If you have a lot of tables, restore will consume just as many
transactions as it would for a similar number of blobs --- probably
more, in fact, since we usually need more commands per table than
per blob.

* I'm not too thrilled with the (undocumented) rearrangements in
pg_dump. I really don't like the idea of emitting a fundamentally
different TOC layout in binary-upgrade mode; that seems unmaintainably
bug-prone. Plus, the XID-consumption problem is not really confined
to pg_upgrade.

What I think we actually ought to do is one of the alternatives
discussed upthread: teach pg_restore to be able to commit
every so often, without trying to provide the all-or-nothing
guarantees of --single-transaction mode. This cuts its XID
consumption by whatever multiple "every so often" is, while
allowing us to limit the number of locks taken during any one
transaction. It also seems a great deal safer than the idea
I floated of not taking locks at all during a binary upgrade;
plus, it has some usefulness with regular pg_restore that's not
under control of pg_upgrade.

So I had a go at coding that, and attached is the result.
It invents a --transaction-size option, and when that's active
it will COMMIT after every N TOC items. (This seems simpler to
implement and less bug-prone than every-N-SQL-commands.)

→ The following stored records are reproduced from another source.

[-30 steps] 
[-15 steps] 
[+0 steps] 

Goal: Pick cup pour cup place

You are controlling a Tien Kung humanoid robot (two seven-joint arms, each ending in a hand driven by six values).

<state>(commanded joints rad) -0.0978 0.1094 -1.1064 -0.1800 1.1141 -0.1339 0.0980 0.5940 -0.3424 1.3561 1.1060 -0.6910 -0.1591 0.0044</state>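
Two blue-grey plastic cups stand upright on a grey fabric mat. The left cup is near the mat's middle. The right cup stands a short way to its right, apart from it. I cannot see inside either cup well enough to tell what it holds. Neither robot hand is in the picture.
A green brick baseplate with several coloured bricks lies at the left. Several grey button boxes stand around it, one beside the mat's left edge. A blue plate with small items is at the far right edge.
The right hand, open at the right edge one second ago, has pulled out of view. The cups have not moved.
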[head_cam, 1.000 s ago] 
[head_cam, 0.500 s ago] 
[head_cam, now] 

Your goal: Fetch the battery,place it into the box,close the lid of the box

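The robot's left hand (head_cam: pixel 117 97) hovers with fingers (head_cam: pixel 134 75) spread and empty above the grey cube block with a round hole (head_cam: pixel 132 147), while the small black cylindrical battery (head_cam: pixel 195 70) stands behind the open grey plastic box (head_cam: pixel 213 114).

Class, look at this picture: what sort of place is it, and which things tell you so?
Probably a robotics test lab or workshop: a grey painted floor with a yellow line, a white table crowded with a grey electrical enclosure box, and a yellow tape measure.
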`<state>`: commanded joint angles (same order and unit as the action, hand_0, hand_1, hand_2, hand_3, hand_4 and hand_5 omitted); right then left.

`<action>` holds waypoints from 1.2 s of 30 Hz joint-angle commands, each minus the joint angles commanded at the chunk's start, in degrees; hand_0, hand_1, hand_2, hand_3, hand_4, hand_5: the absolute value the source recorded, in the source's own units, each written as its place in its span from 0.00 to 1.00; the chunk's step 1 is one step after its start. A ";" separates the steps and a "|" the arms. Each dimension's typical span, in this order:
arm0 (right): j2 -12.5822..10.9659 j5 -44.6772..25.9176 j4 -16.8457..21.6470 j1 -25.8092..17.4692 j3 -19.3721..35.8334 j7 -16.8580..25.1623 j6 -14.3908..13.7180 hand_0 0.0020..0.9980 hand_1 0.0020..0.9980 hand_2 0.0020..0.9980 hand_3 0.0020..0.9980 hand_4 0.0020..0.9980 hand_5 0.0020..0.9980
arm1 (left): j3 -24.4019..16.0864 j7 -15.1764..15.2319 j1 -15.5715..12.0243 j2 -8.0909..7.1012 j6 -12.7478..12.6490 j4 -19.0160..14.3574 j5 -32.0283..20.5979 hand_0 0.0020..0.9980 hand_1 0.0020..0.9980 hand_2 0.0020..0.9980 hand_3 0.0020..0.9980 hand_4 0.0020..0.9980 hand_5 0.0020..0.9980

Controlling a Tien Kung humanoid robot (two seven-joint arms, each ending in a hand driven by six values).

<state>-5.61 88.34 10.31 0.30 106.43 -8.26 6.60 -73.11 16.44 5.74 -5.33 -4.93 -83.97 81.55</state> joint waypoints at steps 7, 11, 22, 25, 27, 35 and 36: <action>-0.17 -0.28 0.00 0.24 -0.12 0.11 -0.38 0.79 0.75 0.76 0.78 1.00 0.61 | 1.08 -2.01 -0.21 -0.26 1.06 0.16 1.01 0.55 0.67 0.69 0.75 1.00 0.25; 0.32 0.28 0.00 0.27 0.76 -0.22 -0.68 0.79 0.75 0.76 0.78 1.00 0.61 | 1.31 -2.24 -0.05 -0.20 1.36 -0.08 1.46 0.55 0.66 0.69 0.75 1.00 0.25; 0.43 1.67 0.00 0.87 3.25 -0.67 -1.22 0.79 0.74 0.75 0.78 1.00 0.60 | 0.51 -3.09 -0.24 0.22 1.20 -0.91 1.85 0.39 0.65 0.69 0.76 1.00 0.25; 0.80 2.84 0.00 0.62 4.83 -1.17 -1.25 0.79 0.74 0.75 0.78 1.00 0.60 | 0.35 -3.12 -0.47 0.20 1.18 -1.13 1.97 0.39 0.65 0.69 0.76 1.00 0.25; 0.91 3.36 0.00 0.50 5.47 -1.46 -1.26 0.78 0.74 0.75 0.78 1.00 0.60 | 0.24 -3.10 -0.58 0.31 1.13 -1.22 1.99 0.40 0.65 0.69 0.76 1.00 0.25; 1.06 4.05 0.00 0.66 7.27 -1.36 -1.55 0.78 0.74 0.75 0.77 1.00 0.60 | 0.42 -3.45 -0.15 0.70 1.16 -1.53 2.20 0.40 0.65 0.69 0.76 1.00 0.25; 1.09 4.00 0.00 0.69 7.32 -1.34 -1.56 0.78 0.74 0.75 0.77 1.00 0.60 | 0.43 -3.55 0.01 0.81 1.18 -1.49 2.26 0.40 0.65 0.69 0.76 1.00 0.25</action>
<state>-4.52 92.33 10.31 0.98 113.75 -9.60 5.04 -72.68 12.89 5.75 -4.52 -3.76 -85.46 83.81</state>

I had initially supposed that in a parallel restore we could
have child workers also commit after every N TOC items, but was
soon disabused of that idea. After a worker processes a TOC
item, any dependent items (such as index builds) might get
dispatched to some other worker, which had better be able to
see the results of the first worker's step. So at least in
this implementation, we disable the multi-command-per-COMMIT
behavior during the parallel part of the restore. Maybe that
could be improved in future, but it seems like it'd add a
lot more complexity, and it wouldn't make life any better for
pg_upgrade (which doesn't use parallel pg_restore, and seems
unlikely to want to in future).

I've not spent a lot of effort on pg_upgrade changes here:
I just hard-wired it to select --transaction-size=1000.
Given the default lock table size of 64*100, that gives us
enough headroom for each TOC to take half a dozen locks.
We could go higher than that by making pg_upgrade force the
destination postmaster to create a larger-than-default lock
table, but I'm not sure if it's worth any trouble. We've
already bought three orders of magnitude improvement as it
stands, which seems like enough ambition for today. (Also,
having pg_upgrade override the user's settings in the
destination cluster might not be without downsides.)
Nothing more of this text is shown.